_Exercise directions_. Copy every record word for word. Pictures are not part of the copy.
====== Excerpted records
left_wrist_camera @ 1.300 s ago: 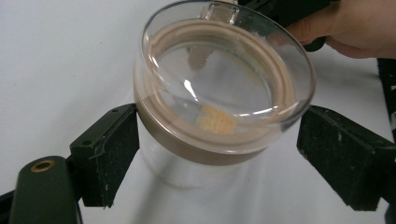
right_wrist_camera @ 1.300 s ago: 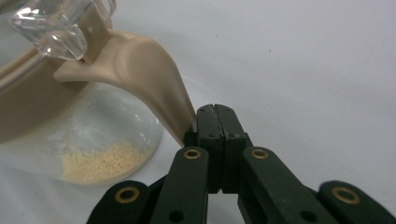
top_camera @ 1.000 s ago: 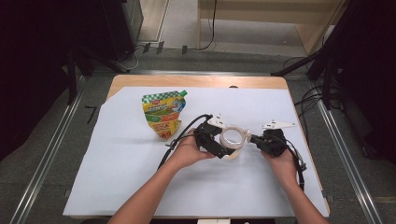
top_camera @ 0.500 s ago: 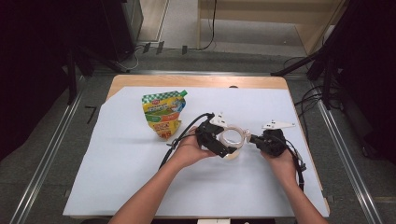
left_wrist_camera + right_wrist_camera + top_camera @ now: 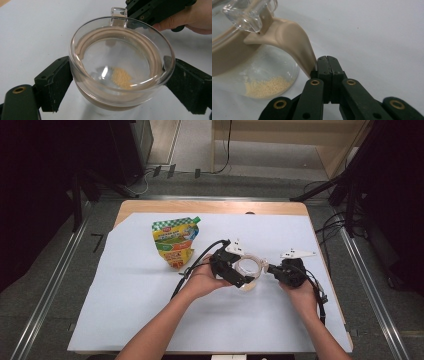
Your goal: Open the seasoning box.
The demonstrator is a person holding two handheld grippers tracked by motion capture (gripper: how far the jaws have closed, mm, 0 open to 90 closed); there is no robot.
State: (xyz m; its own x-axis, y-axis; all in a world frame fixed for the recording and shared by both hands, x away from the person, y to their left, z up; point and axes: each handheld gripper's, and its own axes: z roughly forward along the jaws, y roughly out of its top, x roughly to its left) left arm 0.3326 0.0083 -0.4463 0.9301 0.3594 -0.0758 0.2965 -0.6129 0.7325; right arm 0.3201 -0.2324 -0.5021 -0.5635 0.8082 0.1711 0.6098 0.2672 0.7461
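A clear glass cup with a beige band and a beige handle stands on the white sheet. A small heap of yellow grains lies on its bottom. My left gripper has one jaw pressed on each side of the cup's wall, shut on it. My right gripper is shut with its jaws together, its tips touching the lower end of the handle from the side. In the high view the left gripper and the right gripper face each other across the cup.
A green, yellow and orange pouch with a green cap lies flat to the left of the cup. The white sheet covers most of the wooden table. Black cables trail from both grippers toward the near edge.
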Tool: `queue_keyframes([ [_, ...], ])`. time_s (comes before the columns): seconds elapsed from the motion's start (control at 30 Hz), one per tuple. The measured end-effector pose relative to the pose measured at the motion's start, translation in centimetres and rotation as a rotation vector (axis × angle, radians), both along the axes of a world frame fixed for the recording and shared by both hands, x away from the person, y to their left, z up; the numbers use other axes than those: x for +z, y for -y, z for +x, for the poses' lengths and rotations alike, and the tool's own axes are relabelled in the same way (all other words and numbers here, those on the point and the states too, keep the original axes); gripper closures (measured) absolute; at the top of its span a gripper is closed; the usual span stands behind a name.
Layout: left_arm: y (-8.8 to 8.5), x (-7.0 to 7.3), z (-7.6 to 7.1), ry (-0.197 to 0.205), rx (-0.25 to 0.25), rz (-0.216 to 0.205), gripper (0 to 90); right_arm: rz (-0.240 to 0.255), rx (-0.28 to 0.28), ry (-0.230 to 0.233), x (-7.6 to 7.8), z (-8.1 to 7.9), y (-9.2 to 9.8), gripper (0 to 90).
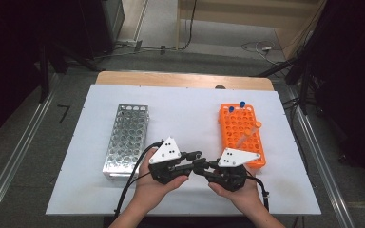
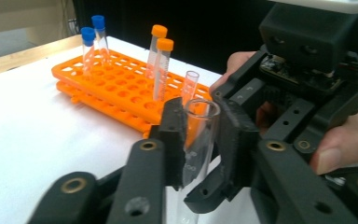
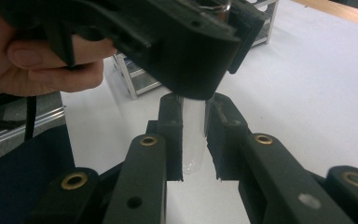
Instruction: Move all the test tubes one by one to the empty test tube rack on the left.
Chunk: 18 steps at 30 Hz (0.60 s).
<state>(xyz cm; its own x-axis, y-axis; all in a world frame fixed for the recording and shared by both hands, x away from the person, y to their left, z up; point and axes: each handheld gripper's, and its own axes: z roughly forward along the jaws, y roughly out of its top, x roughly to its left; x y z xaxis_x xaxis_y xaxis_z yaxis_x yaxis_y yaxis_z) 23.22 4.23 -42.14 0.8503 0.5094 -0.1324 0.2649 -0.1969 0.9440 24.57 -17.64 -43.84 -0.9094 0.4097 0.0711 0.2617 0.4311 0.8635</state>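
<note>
We are holding one clear tube (image 2: 199, 135) between both grippers, just off the near edge of the table (image 1: 190, 114), midway between the steel rack (image 1: 126, 140) toward the left edge and the orange rack (image 1: 241, 135) toward the right edge. Our left gripper (image 2: 200, 140) is clamping narrow on the tube's upper part, just under the open rim, and the tube is standing roughly upright there. Our right gripper (image 3: 194, 135) is closing narrow around the lower part, with the rounded bottom poking out beneath its pads. In the high view the two grippers (image 1: 200, 164) are meeting tip to tip. We are judging this tube as light, stiff and slick, thin-walled and probably easy to crack or squirt out if we squeeze hard, so we are favouring a gentle, square grip on the straight wall, away from the rim and the curved end. Over in the orange rack, two blue-capped tubes (image 2: 93, 39) are standing at the far end, two orange-capped tubes (image 2: 161, 60) mid-rack, and an open tube (image 2: 189, 86) nearer us.
</note>
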Motion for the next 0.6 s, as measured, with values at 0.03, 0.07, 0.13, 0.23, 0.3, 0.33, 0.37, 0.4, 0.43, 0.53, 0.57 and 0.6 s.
queue_keyframes([
  [0.03,0.01,-0.02,0.00,0.001,-0.001,0.003,74.5,-0.001,-0.001,-0.001,-0.01,-0.01,0.01,74.1],
  [0.07,0.02,-0.03,-0.01,0.004,-0.001,0.009,74.6,0.001,-0.001,-0.001,-0.04,-0.01,0.01,74.1],
  [0.13,0.02,-0.04,-0.01,0.005,0.000,0.012,75.0,0.001,0.000,-0.001,-0.07,0.00,0.01,74.1],
  [0.23,0.06,-0.07,-0.06,0.015,0.009,0.019,75.6,0.003,-0.004,-0.004,-0.19,0.03,0.00,74.0],
  [0.3,0.08,-0.06,-0.12,0.024,0.013,0.031,75.9,0.003,-0.008,0.001,-0.27,0.00,-0.05,73.7],
  [0.33,0.04,-0.04,-0.13,0.025,0.012,0.026,75.9,0.006,-0.006,0.002,-0.30,0.01,-0.05,73.4],
  [0.37,-0.03,0.01,-0.14,0.027,0.014,0.026,75.9,0.010,-0.001,0.003,-0.32,0.03,-0.03,72.4],
  [0.4,-0.03,0.01,-0.14,0.027,0.014,0.026,76.0,0.011,0.004,0.003,-0.33,0.04,-0.01,68.6],
  [0.43,-0.20,0.10,-0.09,0.029,0.022,0.016,76.0,0.011,0.008,0.001,-0.34,0.06,-0.01,63.6],
  [0.53,-0.46,0.21,-0.04,0.026,0.030,0.005,76.0,0.008,0.004,0.013,-0.30,-0.03,0.12,49.0],
  [0.57,-0.75,0.31,0.02,0.024,0.042,0.002,76.0,0.013,0.007,0.018,-0.21,-0.03,0.26,44.1],
  [0.6,-0.89,0.34,0.05,0.023,0.047,0.003,76.0,0.017,-0.002,0.018,-0.09,-0.05,0.42,39.8],
])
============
_Task result_.
left_wrist_camera @ 1.300 s ago: 
right_wrist_camera @ 1.300 s ago: 
top_camera @ 1.000 s ago: 
top_camera @ 0.500 s ago: 
left_wrist_camera + right_wrist_camera + top_camera @ now: 
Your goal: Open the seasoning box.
The demonstrator is a person holding two handheld grippers tracked by motion capture (gripper: how far the jaws have closed, mm, 0 open to 90 closed); there is no robot.
State: (xyz m; its own x-axis, y-axis; all in a world frame fixed for the recording and shared by both hands, x away from the person, y to their left, z up; point and axes: each handheld gripper's, and its own axes: z roughly forward along the jaws, y roughly out of its top, x roughly to its left) left arm 0.3326 0.0083 -0.4463 0.9301 0.3594 -0.0758 0.2965 -0.6129 0.7325; right arm 0.3201 -0.2324 -0.5021 -0.5635 0.8082 0.1711 0.6098 0.2672 0.7461
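A clear glass cup with a beige band and a beige handle stands on the white sheet. A small heap of yellow grains lies on its bottom. My left gripper has one jaw pressed on each side of the cup's wall, shut on it. My right gripper is shut with its jaws together, its tips touching the lower end of the handle from the side. In the high view the left gripper and the right gripper face each other across the cup.
A green, yellow and orange pouch with a green cap lies flat to the left of the cup. The white sheet covers most of the wooden table. Black cables trail from both grippers toward the near edge.
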Tool: `queue_keyframes([ [_, ...], ])`. time_s (comes before the columns): seconds elapsed from the motion's start (control at 30 Hz), one per tuple. The measured end-effector pose relative to the pose measured at the motion's start, translation in centimetres and rotation as a rotation vector (axis × angle, radians), both along the axes of a world frame fixed for the recording and shared by both hands, x away from the person, y to their left, z up; the numbers use other axes than those: x for +z, y for -y, z for +x, for the poses' lengths and rotations alike, and the tool's own axes are relabelled in the same way (all other words and numbers here, those on the point and the states too, keep the original axes); gripper closures (measured) absolute; at the top of its span a gripper is closed; the usual span stands behind a name.
Layout: left_arm: y (-8.8 to 8.5), x (-7.0 to 7.3), z (-7.6 to 7.1), ry (-0.197 to 0.205), rx (-0.25 to 0.25), rz (-0.216 to 0.205), gripper (0 to 90); right_arm: rz (-0.240 to 0.255), rx (-0.28 to 0.28), ry (-0.230 to 0.233), x (-7.6 to 7.8), z (-8.1 to 7.9), y (-9.2 to 9.8), gripper (0 to 90).
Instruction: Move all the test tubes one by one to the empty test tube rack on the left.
Chunk: 18 steps at 30 Hz (0.60 s).
<state>(xyz cm; its own x-axis, y-axis; all in a world frame fixed for the recording and shared by both hands, x away from the person, y to their left, z up; point and axes: each handheld gripper's, and its own axes: z roughly forward along the jaws, y roughly out of its top, x roughly to its left; x y z xaxis_x xaxis_y xaxis_z yaxis_x yaxis_y yaxis_z) 23.22 4.23 -42.14 0.8503 0.5094 -0.1324 0.2649 -0.1969 0.9440 24.57 -17.64 -43.84 -0.9094 0.4097 0.0711 0.2617 0.4311 0.8635</state>
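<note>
We are holding one clear tube (image 2: 199, 135) between both grippers, just off the near edge of the table (image 1: 190, 114), midway between the steel rack (image 1: 126, 140) toward the left edge and the orange rack (image 1: 241, 135) toward the right edge. Our left gripper (image 2: 200, 140) is clamping narrow on the tube's upper part, just under the open rim, and the tube is standing roughly upright there. Our right gripper (image 3: 194, 135) is closing narrow around the lower part, with the rounded bottom poking out beneath its pads. In the high view the two grippers (image 1: 200, 164) are meeting tip to tip. We are judging this tube as light, stiff and slick, thin-walled and probably easy to crack or squirt out if we squeeze hard, so we are favouring a gentle, square grip on the straight wall, away from the rim and the curved end. Over in the orange rack, two blue-capped tubes (image 2: 93, 39) are standing at the far end, two orange-capped tubes (image 2: 161, 60) mid-rack, and an open tube (image 2: 189, 86) nearer us.
</note>
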Motion for the next 0.6 s, as measured, with values at 0.03, 0.07, 0.13, 0.23, 0.3, 0.33, 0.37, 0.4, 0.43, 0.53, 0.57 and 0.6 s.
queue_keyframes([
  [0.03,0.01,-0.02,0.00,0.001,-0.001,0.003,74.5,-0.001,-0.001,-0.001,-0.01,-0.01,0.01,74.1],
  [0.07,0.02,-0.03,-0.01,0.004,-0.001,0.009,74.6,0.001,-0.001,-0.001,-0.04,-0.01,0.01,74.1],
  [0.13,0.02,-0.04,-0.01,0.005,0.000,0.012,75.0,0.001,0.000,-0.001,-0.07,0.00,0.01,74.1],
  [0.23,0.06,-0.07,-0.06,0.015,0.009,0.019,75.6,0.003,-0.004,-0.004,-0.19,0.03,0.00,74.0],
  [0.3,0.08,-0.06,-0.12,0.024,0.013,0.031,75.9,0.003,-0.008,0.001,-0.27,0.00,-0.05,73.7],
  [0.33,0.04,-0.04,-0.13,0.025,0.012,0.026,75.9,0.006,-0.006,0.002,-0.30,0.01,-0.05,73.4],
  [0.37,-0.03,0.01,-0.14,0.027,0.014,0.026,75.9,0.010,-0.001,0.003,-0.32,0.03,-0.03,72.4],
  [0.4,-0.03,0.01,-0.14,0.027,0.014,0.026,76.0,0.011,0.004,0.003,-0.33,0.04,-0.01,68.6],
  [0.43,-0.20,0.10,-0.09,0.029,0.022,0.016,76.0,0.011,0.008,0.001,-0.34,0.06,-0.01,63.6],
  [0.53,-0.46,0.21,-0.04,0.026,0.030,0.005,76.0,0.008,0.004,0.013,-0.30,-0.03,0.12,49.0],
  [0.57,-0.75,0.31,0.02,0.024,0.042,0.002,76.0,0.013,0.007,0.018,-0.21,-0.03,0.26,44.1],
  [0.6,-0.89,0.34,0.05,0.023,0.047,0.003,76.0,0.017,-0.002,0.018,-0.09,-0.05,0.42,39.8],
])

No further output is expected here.